Data below
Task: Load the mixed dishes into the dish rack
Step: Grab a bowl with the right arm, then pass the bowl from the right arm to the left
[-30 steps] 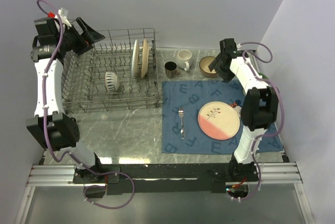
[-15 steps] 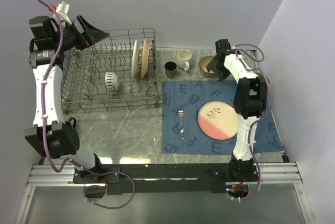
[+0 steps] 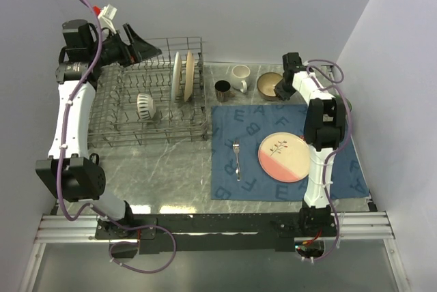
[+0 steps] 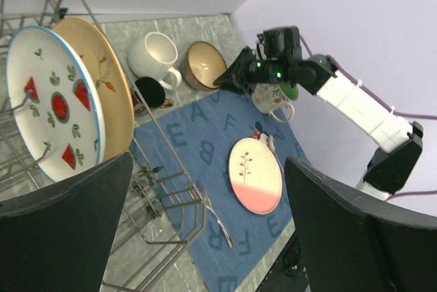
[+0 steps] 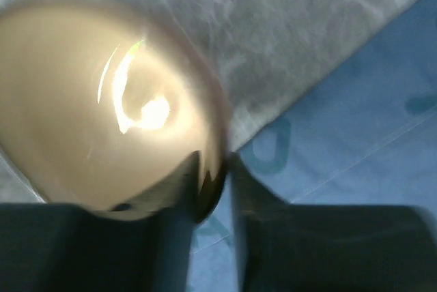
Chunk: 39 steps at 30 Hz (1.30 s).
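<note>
We record a grey marbled tabletop [image 3: 171,162] carrying every item. The dish rack [image 3: 150,132], a grey wire basket, serves as our reference point.

A blue lettered placemat [image 3: 249,125] lies to the right of the rack, just beside its near right corner.

Inside the rack, close to its right wall, two plates stand on edge between the tines. One is a white plate with red fruit motifs [image 4: 54,104]. The other is a tan plate [image 4: 113,94] immediately to its right. A pink-and-cream plate [image 3: 285,157] lies flat well to the right of the rack, nearer the arm bases than the rack's near wall.

The left pincer [image 4: 208,169] hovers above the rack's far wall, toward its left end. Its fingers are spread wide and hold nothing.

The right pincer [image 5: 213,169] is well to the right of the rack, level with its far half. It is pinching the rim of the brown-rimmed bowl [image 3: 268,84], one finger inside and one outside. The wrist view there is blurred.

A white ribbed cup [image 3: 143,106] rests in the middle of the rack. A dark mug [image 3: 222,90] stands just beside the rack's right wall. A white mug [image 3: 240,75] stands a little farther right.

A metal fork [image 3: 237,158] lies right of the rack's near right corner.
</note>
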Tool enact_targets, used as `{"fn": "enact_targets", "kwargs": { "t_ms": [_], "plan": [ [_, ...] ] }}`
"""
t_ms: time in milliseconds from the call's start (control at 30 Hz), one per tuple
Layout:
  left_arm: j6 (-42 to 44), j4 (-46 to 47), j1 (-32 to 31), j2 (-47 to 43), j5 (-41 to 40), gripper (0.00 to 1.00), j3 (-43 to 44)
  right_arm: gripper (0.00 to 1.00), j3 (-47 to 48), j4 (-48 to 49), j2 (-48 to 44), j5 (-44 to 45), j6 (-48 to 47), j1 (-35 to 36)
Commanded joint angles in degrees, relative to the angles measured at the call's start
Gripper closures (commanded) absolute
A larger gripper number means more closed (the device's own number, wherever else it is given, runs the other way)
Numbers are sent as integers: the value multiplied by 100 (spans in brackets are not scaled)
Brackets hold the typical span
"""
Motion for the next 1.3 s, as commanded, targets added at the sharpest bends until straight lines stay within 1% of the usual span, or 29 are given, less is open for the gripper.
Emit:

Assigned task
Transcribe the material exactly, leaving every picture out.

Task solution
Task: Load the mixed dishes into the dish rack
Step: Grab a bowl with the right arm, then pass the bowl from the right arm to the left
[-30 steps] 
[-15 steps] 
[+0 steps] 
[+0 steps] 
[+0 steps] 
Chunk: 39 steps at 30 Hz (1.30 s).
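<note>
We record a grey marbled tabletop [image 3: 171,162] carrying every item. The dish rack [image 3: 150,132], a grey wire basket, serves as our reference point.

A blue lettered placemat [image 3: 249,125] lies to the right of the rack, just beside its near right corner.

Inside the rack, close to its right wall, two plates stand on edge between the tines. One is a white plate with red fruit motifs [image 4: 54,104]. The other is a tan plate [image 4: 113,94] immediately to its right. A pink-and-cream plate [image 3: 285,157] lies flat well to the right of the rack, nearer the arm bases than the rack's near wall.

The left pincer [image 4: 208,169] hovers above the rack's far wall, toward its left end. Its fingers are spread wide and hold nothing.

The right pincer [image 5: 213,169] is well to the right of the rack, level with its far half. It is pinching the rim of the brown-rimmed bowl [image 3: 268,84], one finger inside and one outside. The wrist view there is blurred.

A white ribbed cup [image 3: 143,106] rests in the middle of the rack. A dark mug [image 3: 222,90] stands just beside the rack's right wall. A white mug [image 3: 240,75] stands a little farther right.

A metal fork [image 3: 237,158] lies right of the rack's near right corner.
</note>
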Tool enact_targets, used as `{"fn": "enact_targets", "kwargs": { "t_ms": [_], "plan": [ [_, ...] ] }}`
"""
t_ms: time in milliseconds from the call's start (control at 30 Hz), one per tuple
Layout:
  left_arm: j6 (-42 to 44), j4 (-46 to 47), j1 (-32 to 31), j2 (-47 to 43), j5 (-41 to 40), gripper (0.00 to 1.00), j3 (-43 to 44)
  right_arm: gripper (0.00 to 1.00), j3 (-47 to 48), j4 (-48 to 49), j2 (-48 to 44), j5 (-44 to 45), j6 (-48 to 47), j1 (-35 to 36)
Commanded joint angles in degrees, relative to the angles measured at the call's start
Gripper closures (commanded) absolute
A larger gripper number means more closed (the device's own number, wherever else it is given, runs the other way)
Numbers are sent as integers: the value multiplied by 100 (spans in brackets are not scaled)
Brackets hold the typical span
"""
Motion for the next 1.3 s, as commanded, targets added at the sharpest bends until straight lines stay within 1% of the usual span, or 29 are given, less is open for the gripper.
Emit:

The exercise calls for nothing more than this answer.